||A contemporary interpretation of the Relief of Gibraltar by Earl Howe on 11 October 1782. Since the garrison at Gibraltar had not received any supplies since Darby's relief in April 1781, Lord Howe sailed for Gibraltar in September 1782. He took a fleet of 183 sail, 38 of which were ships of the line. Howe arrived off the Straits on 11 October and, putting the merchant ships before him, headed for the Mole. Unfortunately, most of the ships missed it and were carried east into the Mediterranean, where Howe and his men-of-war were forced to follow them. Waiting for him in Algeciras Bay, only four miles from Gibraltar, was a Franco-Spanish fleet of 48 ships of the line, and these followed Howe in turn. After some manoeuvring, the wind changed to east, which enabled Howe and the merchantmen to return to Gibraltar. The success of the manoeuvre was greatly assisted by the new code of signals based on the system of Admiral Kempenfelt. All the merchantmen moored safely between 16 and 18 October so that Gibraltar had another year's supplies.

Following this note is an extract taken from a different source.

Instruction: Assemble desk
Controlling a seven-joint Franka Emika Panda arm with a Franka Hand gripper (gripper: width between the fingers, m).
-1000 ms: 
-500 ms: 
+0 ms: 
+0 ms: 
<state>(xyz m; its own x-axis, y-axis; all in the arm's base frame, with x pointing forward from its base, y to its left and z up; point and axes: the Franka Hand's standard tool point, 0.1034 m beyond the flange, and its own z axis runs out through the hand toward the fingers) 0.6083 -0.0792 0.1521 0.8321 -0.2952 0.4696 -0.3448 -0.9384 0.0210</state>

In the centre of this depiction, a group of men-of-war, in starboard-quarter view, are running towards the Straits of Gibraltar. They are all of Lord Howe's division and wear blue ensigns. The central ship is the 'Victory', 100 guns, flying Lord Howe's blue flag at the main. She has a cutter under her stern and another to starboard. In the right foreground is a cutter, starboard-bow view, with her sails down and a boat beside her. Beyond her, in the right background, is the van division, in starboard-quarter view, all with white ensigns. The 'Britannia', 100 guns, can be seen wearing the flag of Vice-Admiral Samuel Barrington. In the left foreground, in starboard-quarter view, is a rowing boat with a sail at her bows. Beyond her is a frigate, in starboard-quarter view, and the rear division with the blue flag of Vice-Admiral Milbank in the 'Ocean', 98 guns. In the background, between the rear and centre divisions, is the Franco-Spanish fleet at anchor in Algeciras Bay. In the background, between the centre and van divisions, can be seen the Rock of Gibraltar with cannon smoke rising from the Spanish side of it.
The artist started his painting career as an assistant to a ship's painter on Sir Charles Knowles' ship, and he rose to become one of the principal painters of naval actions of the 18th century. This painting is the original of a print which Paton published, dedicated to Lord Howe, in 1784 (for copies see PAH7808 and PAI5706).